Would you copy each line of the records that includes the word "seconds"?

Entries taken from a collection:

━━━━━━━━━━

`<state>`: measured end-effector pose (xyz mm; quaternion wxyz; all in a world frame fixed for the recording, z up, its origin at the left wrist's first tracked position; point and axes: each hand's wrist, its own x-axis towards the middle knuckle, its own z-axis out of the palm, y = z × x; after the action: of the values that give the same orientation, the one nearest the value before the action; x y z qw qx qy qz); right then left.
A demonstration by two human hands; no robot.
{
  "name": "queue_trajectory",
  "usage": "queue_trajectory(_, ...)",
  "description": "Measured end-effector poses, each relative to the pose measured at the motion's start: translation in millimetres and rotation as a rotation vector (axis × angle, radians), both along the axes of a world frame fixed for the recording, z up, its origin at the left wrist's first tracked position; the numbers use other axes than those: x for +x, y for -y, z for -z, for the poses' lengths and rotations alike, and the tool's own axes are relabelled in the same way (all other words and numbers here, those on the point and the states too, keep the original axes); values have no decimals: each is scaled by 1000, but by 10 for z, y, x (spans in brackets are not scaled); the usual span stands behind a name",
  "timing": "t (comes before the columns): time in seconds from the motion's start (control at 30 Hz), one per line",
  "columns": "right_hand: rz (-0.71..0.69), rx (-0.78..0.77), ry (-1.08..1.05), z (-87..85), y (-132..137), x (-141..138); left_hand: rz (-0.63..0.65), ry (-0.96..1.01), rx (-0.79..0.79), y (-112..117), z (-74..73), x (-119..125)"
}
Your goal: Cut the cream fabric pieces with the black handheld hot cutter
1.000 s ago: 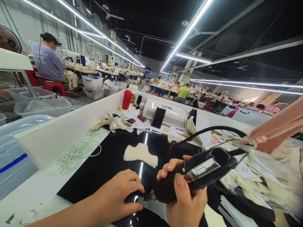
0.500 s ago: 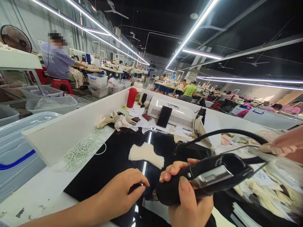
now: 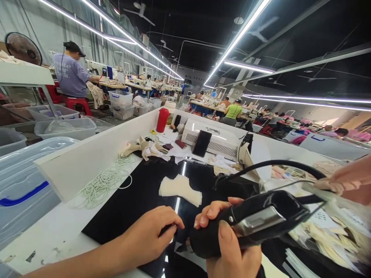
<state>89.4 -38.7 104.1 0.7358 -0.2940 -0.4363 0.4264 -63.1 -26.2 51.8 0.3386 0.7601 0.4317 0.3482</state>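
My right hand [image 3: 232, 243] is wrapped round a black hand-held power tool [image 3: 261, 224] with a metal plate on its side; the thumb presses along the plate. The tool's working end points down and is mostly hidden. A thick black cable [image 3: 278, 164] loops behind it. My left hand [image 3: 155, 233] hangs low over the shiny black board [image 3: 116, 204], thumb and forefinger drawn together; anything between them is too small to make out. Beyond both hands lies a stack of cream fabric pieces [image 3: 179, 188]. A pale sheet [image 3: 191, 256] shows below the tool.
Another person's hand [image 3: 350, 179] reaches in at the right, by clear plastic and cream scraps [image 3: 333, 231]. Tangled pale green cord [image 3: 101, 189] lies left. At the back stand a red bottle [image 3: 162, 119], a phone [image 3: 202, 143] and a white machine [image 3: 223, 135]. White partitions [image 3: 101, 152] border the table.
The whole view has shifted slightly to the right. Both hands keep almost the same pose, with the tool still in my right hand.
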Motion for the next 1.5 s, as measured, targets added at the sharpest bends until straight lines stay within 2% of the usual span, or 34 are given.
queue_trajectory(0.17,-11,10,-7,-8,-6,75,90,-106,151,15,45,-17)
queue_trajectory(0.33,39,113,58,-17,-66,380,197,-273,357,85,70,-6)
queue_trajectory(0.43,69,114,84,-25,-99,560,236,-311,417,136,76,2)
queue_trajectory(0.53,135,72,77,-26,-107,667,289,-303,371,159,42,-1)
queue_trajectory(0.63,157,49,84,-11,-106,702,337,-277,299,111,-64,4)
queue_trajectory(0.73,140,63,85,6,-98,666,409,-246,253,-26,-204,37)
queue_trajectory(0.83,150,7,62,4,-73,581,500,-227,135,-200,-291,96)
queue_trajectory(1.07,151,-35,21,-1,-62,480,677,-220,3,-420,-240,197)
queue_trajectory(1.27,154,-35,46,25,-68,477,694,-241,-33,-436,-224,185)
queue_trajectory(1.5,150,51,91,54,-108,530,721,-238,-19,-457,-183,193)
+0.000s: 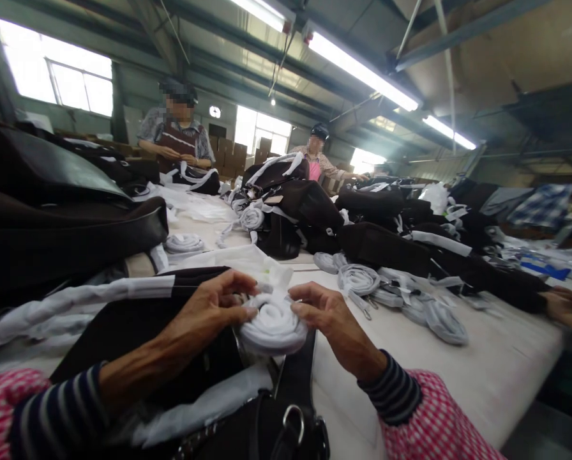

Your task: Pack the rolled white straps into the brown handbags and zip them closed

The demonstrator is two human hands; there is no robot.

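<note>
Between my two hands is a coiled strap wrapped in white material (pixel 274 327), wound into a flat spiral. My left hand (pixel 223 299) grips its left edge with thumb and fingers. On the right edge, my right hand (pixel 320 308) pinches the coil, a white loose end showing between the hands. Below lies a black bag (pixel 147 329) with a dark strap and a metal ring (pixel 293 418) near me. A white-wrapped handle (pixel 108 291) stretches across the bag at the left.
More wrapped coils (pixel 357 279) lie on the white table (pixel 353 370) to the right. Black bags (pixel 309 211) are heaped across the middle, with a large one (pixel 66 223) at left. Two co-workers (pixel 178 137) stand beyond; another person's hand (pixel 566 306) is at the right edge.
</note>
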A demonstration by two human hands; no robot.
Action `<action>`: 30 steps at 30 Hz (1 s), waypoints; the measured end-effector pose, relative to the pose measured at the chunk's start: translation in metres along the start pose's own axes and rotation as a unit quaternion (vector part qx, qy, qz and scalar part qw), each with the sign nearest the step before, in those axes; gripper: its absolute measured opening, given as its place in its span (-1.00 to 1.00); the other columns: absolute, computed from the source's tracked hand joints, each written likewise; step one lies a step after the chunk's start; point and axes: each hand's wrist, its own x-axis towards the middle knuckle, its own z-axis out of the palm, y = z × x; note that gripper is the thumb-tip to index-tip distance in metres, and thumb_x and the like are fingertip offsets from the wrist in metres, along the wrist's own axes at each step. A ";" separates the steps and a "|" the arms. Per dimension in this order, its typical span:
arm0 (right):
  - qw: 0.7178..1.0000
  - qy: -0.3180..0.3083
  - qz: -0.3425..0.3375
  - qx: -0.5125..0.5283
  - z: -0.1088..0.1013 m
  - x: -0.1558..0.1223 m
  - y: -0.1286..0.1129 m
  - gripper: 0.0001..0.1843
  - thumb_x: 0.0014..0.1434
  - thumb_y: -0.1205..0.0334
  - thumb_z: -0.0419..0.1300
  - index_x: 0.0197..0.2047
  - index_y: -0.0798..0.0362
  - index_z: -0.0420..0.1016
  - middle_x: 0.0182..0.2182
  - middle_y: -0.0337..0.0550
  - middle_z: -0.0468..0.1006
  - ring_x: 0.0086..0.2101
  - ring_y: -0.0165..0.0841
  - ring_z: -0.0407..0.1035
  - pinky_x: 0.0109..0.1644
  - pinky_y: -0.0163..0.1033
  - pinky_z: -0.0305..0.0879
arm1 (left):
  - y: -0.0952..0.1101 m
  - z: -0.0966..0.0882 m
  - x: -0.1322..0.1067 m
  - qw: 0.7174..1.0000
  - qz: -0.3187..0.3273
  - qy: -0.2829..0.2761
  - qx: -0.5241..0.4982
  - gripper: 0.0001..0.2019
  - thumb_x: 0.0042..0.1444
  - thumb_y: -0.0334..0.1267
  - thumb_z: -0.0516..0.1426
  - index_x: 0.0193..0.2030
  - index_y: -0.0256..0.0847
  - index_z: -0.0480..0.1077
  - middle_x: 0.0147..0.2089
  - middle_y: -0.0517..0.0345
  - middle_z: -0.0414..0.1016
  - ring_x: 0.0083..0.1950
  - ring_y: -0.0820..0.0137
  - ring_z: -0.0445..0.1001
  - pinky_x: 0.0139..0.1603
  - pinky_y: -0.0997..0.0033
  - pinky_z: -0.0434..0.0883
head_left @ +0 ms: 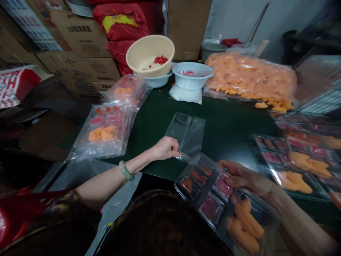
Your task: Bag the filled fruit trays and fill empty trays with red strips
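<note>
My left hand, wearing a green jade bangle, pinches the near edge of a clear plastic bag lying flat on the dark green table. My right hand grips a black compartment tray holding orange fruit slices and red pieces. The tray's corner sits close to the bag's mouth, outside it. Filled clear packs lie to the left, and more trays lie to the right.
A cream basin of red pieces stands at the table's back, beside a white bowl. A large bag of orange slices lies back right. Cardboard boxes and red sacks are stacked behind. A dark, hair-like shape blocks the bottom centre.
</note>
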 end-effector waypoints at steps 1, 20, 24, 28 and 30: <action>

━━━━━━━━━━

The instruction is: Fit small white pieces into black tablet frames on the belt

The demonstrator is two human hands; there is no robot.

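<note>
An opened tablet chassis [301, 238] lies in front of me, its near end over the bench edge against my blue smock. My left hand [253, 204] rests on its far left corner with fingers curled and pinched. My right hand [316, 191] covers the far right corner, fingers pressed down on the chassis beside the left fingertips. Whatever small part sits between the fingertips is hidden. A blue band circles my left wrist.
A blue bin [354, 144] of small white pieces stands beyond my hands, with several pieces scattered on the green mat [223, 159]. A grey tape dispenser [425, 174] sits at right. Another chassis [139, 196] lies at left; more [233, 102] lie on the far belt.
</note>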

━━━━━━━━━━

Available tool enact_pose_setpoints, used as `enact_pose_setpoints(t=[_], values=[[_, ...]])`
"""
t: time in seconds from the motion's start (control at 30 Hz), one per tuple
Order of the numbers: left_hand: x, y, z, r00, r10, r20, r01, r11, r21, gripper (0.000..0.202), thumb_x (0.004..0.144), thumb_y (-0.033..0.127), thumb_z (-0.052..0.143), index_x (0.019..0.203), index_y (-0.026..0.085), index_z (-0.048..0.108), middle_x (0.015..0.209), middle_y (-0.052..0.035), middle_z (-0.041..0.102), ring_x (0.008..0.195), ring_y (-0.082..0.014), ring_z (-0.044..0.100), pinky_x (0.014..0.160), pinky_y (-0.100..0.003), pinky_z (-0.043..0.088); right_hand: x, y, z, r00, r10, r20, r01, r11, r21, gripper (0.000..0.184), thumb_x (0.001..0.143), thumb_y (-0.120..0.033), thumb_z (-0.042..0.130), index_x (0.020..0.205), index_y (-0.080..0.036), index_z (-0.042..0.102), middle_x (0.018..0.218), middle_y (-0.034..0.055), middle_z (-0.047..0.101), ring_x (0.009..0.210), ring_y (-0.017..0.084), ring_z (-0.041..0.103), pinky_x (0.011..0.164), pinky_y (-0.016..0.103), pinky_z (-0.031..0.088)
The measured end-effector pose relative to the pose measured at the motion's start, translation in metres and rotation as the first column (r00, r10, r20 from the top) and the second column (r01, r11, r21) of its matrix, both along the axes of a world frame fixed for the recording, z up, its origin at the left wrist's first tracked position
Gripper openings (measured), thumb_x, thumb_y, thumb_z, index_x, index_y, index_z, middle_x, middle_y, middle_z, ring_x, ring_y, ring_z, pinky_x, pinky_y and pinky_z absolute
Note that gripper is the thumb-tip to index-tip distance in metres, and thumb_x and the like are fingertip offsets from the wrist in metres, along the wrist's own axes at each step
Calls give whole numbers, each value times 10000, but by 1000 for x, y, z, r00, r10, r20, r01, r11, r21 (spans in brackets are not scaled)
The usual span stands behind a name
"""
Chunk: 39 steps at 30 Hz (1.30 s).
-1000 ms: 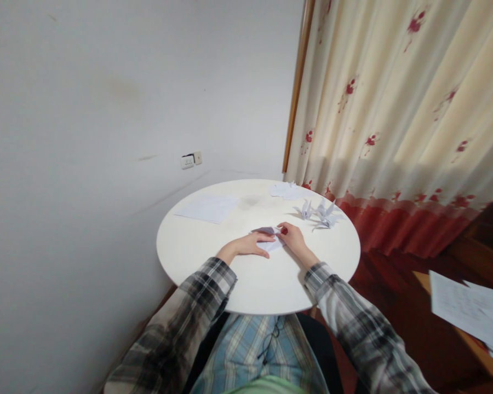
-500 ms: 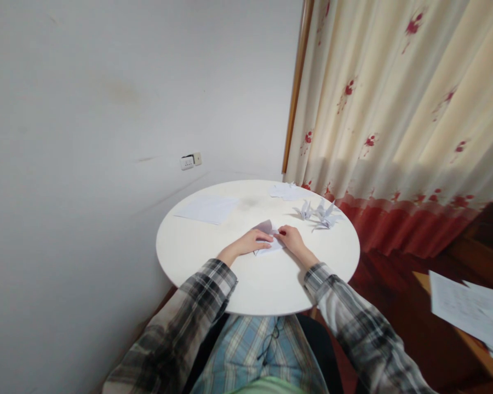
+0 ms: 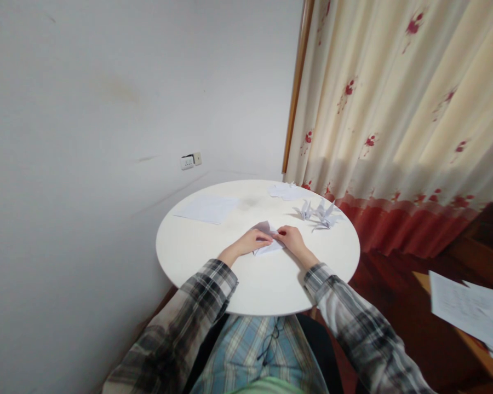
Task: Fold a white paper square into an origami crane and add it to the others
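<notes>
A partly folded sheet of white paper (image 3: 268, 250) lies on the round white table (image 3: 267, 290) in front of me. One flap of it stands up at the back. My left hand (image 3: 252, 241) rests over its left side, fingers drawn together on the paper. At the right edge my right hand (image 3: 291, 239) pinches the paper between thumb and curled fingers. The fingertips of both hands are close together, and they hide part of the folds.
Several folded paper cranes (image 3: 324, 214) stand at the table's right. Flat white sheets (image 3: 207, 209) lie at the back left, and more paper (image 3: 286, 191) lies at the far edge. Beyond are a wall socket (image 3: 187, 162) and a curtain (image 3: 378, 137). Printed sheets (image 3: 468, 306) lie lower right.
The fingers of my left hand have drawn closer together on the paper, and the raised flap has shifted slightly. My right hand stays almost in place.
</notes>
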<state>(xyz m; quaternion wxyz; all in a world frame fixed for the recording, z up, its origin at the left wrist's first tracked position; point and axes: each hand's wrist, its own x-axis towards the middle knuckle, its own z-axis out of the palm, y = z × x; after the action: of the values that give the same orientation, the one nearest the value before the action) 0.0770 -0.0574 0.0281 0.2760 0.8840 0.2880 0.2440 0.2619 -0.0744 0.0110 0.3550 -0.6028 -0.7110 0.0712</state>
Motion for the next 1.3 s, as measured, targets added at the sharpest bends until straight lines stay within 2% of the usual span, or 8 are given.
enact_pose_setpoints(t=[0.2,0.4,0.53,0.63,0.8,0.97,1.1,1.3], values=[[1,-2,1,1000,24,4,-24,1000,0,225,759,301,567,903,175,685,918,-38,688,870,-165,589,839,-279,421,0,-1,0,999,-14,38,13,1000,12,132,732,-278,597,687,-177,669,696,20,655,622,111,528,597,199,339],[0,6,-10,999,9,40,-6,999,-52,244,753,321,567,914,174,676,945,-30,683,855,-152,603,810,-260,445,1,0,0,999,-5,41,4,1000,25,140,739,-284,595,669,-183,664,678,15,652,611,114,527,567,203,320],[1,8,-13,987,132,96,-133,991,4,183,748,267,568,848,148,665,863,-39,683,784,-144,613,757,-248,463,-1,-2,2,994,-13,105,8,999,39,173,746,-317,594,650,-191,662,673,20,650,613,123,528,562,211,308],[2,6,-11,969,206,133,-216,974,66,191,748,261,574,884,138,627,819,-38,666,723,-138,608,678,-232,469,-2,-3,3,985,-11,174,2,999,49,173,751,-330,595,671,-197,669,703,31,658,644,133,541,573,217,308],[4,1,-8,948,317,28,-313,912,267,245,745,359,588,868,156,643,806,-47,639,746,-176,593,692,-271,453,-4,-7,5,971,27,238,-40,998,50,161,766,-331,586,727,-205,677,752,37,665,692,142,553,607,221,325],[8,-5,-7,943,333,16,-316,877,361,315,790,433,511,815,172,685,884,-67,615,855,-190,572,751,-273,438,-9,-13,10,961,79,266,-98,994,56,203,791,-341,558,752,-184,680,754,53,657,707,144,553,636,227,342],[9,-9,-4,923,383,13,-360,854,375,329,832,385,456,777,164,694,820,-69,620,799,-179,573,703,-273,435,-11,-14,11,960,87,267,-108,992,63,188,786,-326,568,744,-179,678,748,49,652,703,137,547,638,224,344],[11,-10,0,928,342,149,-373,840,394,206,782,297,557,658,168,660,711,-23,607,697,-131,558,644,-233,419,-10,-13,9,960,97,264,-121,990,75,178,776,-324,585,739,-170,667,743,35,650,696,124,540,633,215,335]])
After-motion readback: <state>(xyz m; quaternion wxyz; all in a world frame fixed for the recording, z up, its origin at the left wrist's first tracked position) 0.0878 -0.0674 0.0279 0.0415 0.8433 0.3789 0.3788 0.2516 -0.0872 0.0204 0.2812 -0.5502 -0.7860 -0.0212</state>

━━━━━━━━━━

EXERCISE RESPONSE:
  "timing": "t (comes before the columns): time in seconds from the motion's start (control at 30 Hz), one per line",
t: time in seconds from the motion's start (control at 30 Hz), one per tuple

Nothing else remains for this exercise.